Monday, May 28, 2018

Sending my regrets

One of the most tragicomic moments in my life happened at my twentieth high school reunion.

I was painfully shy when I was young.  I brought the concept "awkward teenager" to its absolute apex.  I made some passing attempts to fit in, but those were by and large failures.  I did have a few friends -- some of whom I am still in touch with, and whose friendship I treasure -- but to say I had no social life back then is an odds-on favorite for Understatement of the Year.

Anyhow, I was at the evening dance/party for my reunion, and did what I usually do at parties: got a drink and then stood around looking uncomfortable.  While I was standing there, I was approached by a woman on whom, when we were in high school, I had a crush of life-threatening proportions.  She came up and started chatting with me, and I relaxed a little, especially after reassuring myself that we weren't teenagers any more, and that I was indeed twenty years older than I had been when I graduated.

The conversation went here and there, and after a while she blushed a little and said, "I have a confession to make.  When we were in high school, I had a terrible crush on you, but I was too nervous to ask you out."

I goggled at her for a moment, and said, "Well, that's a little ironic..." and told her I'd felt the same way, and didn't ask her out for the same reason.

We had a good laugh over it, but really, it's kind of sad, isn't it?  We're so wrapped up in our neuroses and insecurities that we become our own worst enemies -- passing up opportunities that could have been rewarding purely out of fear.  It's not that I want a different life, mind you.  I've got an awesome wife, work in a wonderful school, and am finally seeing my novels take off.

But man, I really wish I could have loosened up a little back then, and just had some damn fun.

[Image licensed under the Creative Commons Sureshbmani, Shyness Of angel, CC BY-SA 3.0]

This all comes up because of a study that came out a few days ago about regret.  Titled, "The Ideal Road Not Taken: The Self-Discrepancies Involved in People’s Most Enduring Regrets," by Shai Davidai of the New School for Social Research and Thomas Gilovich of Cornell University, and appeared in the journal Emotion.

What Davidai and Gilovich found is that regret occurs when the three subdivisions of self don't line up -- the actual self (who you really are), the ideal self (who you wish you were), and the ought self (who you think you should be).  And this gives rise to two different kinds of regret, which are processed by the brain differently; could regrets (ones about missed opportunities for doing something you wish you had) and should regrets (ones about times you didn't act according to your own code of proper behavior).

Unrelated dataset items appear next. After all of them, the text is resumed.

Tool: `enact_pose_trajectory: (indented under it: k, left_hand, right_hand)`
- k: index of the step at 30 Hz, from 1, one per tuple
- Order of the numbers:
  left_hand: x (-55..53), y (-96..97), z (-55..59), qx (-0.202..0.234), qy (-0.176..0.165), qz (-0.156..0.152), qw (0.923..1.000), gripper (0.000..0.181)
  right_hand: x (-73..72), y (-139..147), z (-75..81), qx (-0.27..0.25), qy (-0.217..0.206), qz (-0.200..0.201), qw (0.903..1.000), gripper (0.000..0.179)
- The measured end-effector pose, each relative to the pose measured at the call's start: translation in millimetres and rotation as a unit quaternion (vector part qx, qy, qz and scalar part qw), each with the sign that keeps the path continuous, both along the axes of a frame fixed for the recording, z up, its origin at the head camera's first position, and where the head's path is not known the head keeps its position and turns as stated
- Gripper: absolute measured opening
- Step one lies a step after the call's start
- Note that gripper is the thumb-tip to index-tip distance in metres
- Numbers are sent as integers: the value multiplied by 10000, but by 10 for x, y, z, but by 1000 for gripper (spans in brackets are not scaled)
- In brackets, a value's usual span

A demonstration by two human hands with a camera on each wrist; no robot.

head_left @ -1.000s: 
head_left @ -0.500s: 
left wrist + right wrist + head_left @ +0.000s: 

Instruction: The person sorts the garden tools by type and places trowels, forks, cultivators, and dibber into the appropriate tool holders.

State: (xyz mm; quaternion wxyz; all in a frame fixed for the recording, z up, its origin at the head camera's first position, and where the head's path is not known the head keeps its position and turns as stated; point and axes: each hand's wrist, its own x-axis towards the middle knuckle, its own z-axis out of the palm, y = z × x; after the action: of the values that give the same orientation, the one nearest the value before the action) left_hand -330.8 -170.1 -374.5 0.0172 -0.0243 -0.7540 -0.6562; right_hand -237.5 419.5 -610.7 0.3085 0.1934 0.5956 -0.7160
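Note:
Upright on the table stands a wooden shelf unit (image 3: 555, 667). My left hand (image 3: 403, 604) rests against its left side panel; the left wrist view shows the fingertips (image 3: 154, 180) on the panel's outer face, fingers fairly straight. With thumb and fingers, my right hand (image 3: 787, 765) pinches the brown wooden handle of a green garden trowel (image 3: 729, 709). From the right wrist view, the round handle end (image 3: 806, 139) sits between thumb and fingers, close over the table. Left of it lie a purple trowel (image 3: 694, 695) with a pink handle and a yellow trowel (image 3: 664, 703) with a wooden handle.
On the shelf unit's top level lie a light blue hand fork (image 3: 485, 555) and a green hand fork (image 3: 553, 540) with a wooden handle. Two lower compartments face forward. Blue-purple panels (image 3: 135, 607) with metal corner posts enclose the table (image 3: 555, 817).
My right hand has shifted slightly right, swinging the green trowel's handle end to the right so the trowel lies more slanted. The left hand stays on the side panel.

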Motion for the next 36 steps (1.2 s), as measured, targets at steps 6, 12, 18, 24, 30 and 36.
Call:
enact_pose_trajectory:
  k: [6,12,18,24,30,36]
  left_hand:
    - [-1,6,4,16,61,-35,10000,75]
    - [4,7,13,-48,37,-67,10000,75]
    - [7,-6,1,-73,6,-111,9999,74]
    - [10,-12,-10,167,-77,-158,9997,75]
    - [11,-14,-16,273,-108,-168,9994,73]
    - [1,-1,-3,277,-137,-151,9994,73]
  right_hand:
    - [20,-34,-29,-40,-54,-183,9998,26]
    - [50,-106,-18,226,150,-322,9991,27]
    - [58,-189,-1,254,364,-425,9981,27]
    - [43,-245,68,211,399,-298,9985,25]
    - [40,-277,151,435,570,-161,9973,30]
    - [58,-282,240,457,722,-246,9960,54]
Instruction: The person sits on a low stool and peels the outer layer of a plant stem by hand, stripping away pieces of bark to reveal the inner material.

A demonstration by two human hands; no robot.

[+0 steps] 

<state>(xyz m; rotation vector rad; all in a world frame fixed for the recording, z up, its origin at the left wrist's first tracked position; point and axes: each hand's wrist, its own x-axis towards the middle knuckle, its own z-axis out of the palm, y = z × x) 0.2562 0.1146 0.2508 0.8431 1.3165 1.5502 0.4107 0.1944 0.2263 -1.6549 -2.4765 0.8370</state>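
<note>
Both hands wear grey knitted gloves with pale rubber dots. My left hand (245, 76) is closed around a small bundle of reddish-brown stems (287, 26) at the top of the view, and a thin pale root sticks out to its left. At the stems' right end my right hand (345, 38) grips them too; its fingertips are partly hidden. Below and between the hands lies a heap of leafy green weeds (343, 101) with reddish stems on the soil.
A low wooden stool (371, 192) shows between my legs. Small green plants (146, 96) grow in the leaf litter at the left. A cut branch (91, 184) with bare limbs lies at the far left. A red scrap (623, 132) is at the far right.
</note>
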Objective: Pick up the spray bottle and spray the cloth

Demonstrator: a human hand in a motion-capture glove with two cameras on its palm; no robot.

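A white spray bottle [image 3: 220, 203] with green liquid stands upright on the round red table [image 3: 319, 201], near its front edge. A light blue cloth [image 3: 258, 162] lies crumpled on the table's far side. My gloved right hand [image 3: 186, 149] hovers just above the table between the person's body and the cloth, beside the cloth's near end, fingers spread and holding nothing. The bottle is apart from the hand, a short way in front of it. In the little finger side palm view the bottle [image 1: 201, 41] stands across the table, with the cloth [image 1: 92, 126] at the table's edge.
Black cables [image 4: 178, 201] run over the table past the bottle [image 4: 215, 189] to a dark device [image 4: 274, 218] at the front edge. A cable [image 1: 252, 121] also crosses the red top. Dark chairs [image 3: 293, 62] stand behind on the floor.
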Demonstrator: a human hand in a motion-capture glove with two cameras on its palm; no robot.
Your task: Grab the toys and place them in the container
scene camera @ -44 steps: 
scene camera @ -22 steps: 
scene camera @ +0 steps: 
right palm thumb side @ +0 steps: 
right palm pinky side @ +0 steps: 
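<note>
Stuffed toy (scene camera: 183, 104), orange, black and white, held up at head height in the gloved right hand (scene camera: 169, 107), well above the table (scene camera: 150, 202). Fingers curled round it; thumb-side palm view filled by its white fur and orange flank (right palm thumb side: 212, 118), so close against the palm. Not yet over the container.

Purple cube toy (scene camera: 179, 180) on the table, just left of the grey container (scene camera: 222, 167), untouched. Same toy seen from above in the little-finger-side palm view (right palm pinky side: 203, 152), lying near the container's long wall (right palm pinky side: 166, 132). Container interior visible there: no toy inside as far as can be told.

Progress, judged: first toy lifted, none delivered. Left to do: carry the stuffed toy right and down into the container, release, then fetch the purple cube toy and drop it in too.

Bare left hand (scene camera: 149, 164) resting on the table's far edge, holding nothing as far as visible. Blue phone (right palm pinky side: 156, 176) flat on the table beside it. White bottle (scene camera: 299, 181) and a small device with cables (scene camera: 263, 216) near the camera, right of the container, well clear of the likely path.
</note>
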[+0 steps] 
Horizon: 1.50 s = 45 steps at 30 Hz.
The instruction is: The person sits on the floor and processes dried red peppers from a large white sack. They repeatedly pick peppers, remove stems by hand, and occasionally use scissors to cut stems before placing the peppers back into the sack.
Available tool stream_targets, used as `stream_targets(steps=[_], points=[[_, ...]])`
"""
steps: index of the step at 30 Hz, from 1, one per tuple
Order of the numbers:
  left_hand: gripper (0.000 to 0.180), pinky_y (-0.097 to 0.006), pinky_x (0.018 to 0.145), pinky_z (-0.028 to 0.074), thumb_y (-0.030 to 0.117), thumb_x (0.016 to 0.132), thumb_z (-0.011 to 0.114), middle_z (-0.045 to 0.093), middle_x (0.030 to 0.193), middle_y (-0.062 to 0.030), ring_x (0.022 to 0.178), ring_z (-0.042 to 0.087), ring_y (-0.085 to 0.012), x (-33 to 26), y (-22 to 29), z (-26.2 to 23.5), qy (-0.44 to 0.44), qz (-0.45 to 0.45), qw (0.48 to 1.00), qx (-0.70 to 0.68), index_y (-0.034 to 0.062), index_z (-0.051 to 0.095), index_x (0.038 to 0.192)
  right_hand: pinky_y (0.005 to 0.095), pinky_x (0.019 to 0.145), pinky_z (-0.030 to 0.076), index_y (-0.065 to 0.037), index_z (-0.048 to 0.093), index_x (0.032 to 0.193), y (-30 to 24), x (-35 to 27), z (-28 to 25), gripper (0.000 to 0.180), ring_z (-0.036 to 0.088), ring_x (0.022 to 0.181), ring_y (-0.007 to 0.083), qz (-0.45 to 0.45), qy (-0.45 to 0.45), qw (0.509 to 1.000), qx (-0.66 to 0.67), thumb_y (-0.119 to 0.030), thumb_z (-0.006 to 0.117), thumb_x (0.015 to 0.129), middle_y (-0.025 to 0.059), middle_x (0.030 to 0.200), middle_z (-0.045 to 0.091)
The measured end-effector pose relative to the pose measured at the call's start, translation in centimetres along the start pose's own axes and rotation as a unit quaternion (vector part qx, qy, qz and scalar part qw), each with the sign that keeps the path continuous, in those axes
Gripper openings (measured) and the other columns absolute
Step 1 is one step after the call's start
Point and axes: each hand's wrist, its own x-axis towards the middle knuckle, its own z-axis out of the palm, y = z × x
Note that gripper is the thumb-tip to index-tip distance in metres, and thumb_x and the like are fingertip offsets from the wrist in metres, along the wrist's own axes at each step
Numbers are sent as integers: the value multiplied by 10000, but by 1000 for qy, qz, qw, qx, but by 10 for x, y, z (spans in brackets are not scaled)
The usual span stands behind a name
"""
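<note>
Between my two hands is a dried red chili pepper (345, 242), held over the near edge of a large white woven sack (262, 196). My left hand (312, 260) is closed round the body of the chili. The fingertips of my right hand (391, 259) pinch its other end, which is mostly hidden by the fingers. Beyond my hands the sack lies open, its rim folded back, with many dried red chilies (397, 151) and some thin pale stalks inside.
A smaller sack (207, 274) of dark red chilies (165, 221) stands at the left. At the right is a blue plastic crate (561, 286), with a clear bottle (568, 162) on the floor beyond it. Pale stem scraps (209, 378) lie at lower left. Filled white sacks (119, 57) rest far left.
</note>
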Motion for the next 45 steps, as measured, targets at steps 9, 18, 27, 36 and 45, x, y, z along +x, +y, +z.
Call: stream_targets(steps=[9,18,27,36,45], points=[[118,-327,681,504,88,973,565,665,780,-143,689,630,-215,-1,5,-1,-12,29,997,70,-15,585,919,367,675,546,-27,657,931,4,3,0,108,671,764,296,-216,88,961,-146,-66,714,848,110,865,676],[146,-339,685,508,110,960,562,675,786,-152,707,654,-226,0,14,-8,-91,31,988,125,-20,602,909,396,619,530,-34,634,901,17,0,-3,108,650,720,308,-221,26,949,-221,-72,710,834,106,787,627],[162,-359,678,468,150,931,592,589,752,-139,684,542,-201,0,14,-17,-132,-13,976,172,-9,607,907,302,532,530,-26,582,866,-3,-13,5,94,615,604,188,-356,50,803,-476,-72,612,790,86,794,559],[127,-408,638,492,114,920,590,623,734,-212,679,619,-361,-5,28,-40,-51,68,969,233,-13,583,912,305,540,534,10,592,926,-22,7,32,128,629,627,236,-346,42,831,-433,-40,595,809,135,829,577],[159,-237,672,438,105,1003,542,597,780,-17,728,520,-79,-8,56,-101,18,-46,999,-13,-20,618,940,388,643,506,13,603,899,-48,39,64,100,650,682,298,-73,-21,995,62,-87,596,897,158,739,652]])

Davidai and Gilovich found that the "could regrets" have far more long-lasting impact on our personalities than the "should regrets."  Nick Hobson, writing about the research over at Psychology Today, said:
[T]he findings suggested that ideal-related regrets are less likely to elicit psychological and behavioral coping efforts, which leads people to think they are still unresolved.  In contrast, because people have a more pressing need to deal with their ought-related regrets (again, because of social pressures), they are more likely to ultimately perceive them as resolved and dealt with.
Which is certainly my experience.  Oh, there were times in my past that I acted poorly.  Sometimes, really poorly.  In fact, on a couple of occasions, I was an unmitigated shit, and I still toy with the idea of contacting the wronged parties and giving an abject apology.  But it's the things I wish I'd done that have stuck with me the most -- like my long-ago coulda-been girlfriend.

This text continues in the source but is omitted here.